The report reflects an expanding awareness of what health policy experts call “social determinants of health,” which seek to get at the root causes of chronic illness, such as chronic stress from economic hardship, overt or subtle racism, poor nutrition and lack of physical activity.
Neighborhoods near ports, rail yards and freeways get exposure to a disproportionate share of toxic pollutants, the report noted. Socially segregated housing leads to higher rates of violence, and poorer areas have a higher concentration of liquor stores and fast food outlets, and far fewer stores selling fresh foods.
Wealthier neighborhoods are more likely to have ample open space where residents can unwind while safely enjoying physical activities such as walking or biking.
These factors play pivotal roles in a person’s risk of encountering violence, succumbing to drug or alcohol addiction or developing chronic conditions such as heart disease, cancer and asthma, the report says.
“By the time you get to treatment, you’re up against a disease process already under way,” Prentice said. “It’s one thing to manage diabetes, and it’s another thing to prevent it in the first place.”
African Americans in the Bay Area, reflecting nationwide statistics, fared the worst in life expectancy, with those in the poorest neighborhoods having an average lifespan of about 67 years.

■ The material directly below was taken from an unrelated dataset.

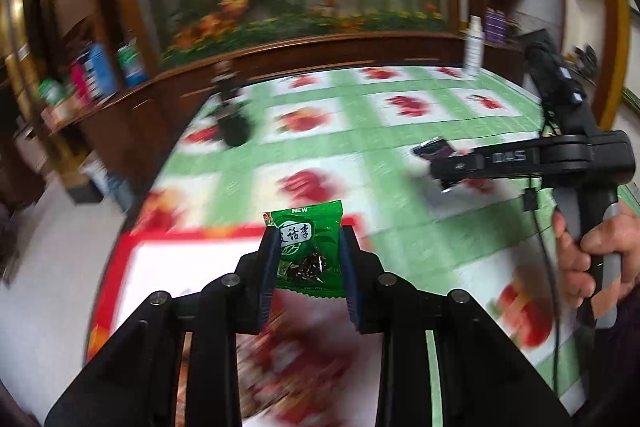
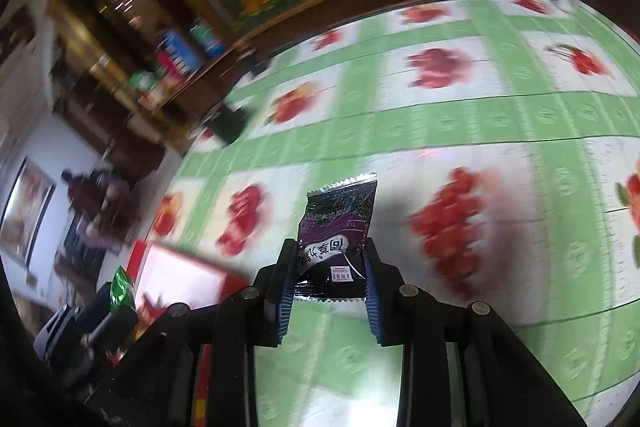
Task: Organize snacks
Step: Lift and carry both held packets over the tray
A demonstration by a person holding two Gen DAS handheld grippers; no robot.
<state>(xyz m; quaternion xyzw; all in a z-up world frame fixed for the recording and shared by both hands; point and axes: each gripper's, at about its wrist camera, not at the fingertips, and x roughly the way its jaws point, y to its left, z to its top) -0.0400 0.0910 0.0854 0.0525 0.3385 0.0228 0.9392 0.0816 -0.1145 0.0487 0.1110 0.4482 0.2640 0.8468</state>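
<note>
My left gripper (image 1: 308,251) is shut on a green snack packet (image 1: 310,247) and holds it in the air over a red-rimmed white box (image 1: 176,259) at the table's near left. My right gripper (image 2: 328,263) is shut on a dark purple snack packet (image 2: 338,227), lifted above the green-and-white fruit-print tablecloth (image 2: 440,123). In the left wrist view the right gripper (image 1: 444,167) shows at the right, the purple packet (image 1: 434,149) at its tip and a hand (image 1: 592,251) on its handle. The right wrist view shows the green packet (image 2: 121,291) and the red box (image 2: 180,275) at the lower left.
A black object (image 1: 232,123) stands near the table's far left edge. A white bottle (image 1: 474,47) is at the far right. A wooden cabinet (image 1: 320,51) with a flower picture runs behind the table. Shelves with boxes and bottles (image 1: 100,71) are at the left.
</note>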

Asians and Hispanics living in neighborhoods with a high percentage of households at or below poverty had far better health on average than blacks and white in similar circumstances.
Puzzled health experts first called this the “immigrant paradox,” but concluded that a sense of optimism in these populations that they’d rise above their circumstances accounted for part of their relatively robust health. These recent immigrants also often have stronger family structures and tend to stick more closely to healthful traditional diets.
But as the generations pass, evidence shows that this immigrant health advantage slips away as “family and cultural support erodes and as the physical environment takes its toll,” Prentice said.
This new view of health care not only compels public health agencies to re-orient their strategies to reduce income-based disparities in life expectancies but also puts the onus on virtually every other public agency to do the same, the report stressed.
“Social policy is health policy,” the report noted. “Economic policy is health policy. Education policy is health policy.”
Agencies are taking their first tentative steps with factoring in effects of their projects on the health of residents.
Members of Bay Area Regional Health Inequities Initiative met with city and county planning directors in 2006 to strategize on ways to work collaboratively. Some housing developers, Prentice said, are incorporating more open space and retail outlets into new neighborhoods, and the City of San Francisco developed a “Healthy Development Measurement Tool” to assess the health effects of various types of development.
State programs to increase high school graduation rates among blacks and Hispanics will improve the economic outlook for those graduates, which has a direct effect on lifetime health, the report noted.
Health policy experts quoted in the report also point to the effect of tax policies on health, as the gap between the rich and poor in the United States reaches historic highs. Policies regarding minimum wage, transportation and housing also influence health outcomes, it emphasized.
Prentice recognized the challenges inherent in altering entrenched bureaucracies and established practices.
“It’s going to take decades, but we also see signs of optimism,” he said.
Prentice also stressed the role of neighborhood residents in generating change.
“If you feel like you’re stuck (in your neighborhood), you probably won’t get very far,” he said. “But if you see this (report) as a source of neighborhood activism, there’s reason for a good deal of hope.”